• WORK TO BE COMPLETED:
Look below for the line that contains "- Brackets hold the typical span" and the line that contains "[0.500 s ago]", then restate both of them and every line in between, exactly. No picture goes in the copy.

• AVAILABLE DATA:
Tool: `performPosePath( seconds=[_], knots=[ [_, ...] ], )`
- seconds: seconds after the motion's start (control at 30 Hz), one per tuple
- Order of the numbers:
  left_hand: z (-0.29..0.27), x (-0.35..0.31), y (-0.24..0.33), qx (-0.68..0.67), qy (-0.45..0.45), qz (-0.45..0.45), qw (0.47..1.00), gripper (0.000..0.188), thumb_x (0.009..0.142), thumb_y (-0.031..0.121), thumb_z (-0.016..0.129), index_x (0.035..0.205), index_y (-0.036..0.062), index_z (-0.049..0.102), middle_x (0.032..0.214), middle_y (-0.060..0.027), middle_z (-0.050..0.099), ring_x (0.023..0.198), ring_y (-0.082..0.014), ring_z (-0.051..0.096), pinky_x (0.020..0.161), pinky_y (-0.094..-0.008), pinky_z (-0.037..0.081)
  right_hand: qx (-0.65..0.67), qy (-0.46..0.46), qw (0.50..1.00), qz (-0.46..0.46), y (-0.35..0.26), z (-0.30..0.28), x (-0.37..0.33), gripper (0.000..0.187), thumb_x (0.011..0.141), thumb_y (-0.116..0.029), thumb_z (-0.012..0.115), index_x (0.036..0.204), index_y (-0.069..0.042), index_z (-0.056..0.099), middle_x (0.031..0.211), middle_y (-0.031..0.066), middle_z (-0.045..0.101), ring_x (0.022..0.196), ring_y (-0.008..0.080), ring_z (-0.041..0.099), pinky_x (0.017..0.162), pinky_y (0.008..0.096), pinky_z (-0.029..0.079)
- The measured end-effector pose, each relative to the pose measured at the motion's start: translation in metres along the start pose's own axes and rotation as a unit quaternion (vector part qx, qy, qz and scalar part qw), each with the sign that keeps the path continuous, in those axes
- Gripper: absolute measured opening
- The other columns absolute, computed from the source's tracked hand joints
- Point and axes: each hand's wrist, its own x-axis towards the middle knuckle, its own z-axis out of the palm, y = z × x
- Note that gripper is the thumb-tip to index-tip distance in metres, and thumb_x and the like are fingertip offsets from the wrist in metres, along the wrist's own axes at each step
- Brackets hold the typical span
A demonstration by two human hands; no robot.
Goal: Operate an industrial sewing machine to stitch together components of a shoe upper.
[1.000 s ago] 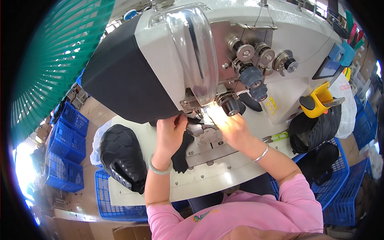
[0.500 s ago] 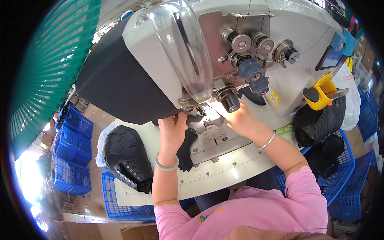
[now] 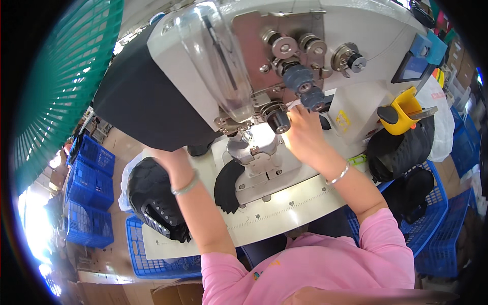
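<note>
My left hand is smeared by motion, beside a black shoe upper on the left of the table. The black machine cover hides its fingers. My right hand is just right of the needle area of a white sewing machine, its fingers curled together behind a dark tension knob. Whatever it pinches, if anything, is hidden. A stack of black fabric pieces lies left of the lit needle plate. Part of another black piece shows behind my right hand.
A green fan guard rises at the left. Blue crates stand on the floor there. At right are a yellow holder with a tool in it, black shoe uppers and a blue basket. A ruled scale edges the white table.
My left hand has moved left from the needle area toward the shoe upper, uncovering the black fabric pieces. My right hand has drawn back from the needle and curled. The view has shifted slightly.
</note>
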Motion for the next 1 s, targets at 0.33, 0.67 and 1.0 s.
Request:
performPosePath(
  seconds=[0.33, 0.67, 1.0],
  knots=[
    [-0.022, -0.036, 0.186, 0.29, -0.294, 0.064, 0.908, 0.01, 0.079, 0.012, 0.074, 0.083, 0.0033, 0.072, 0.072, -0.0126, 0.065, 0.062, -0.0305, 0.062, 0.059, -0.036, 0.048, 0.447, 0.074, 0.888, -0.072, -0.067, -0.041, 0.008, 0.04, 0.084, -0.009, 0.067, 0.124, -0.006, 0.058, 0.102, 0.0095, 0.066, 0.088, 0.0307, 0.063, 0.086, 0.0408, 0.048],
    [-0.028, -0.086, 0.158, -0.044, -0.4, -0.363, 0.84, 0.032, 0.092, 0.018, 0.066, 0.071, -0.0035, 0.057, 0.059, 0.002, 0.051, 0.059, -0.0048, 0.039, 0.05, -0.0252, 0.034, 0.727, -0.281, 0.617, 0.112, -0.038, -0.022, -0.029, 0.023, 0.096, -0.023, 0.06, 0.091, -0.001, 0.061, 0.072, -0.0053, 0.057, 0.068, 0.0028, 0.047, 0.06, 0.0219, 0.04],
    [-0.024, -0.111, 0.134, -0.256, -0.358, -0.481, 0.758, 0.027, 0.096, 0.019, 0.062, 0.089, -0.0063, 0.07, 0.073, 0.0031, 0.063, 0.064, -0.0018, 0.05, 0.055, -0.0199, 0.041, 0.786, -0.228, 0.549, 0.171, -0.043, -0.008, -0.048, 0.034, 0.102, -0.029, 0.054, 0.08, -0.004, 0.061, 0.072, -0.0082, 0.054, 0.067, -0.0001, 0.044, 0.057, 0.0192, 0.037]
  ],
)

• WRITTEN SOLUTION:
- Brackets hold the typical span
A demonstration by two human hands; no robot.
Goal: Operate an industrial sewing machine to stitch together components of a shoe upper.
[1.000 s ago] 
[0.500 s ago] 

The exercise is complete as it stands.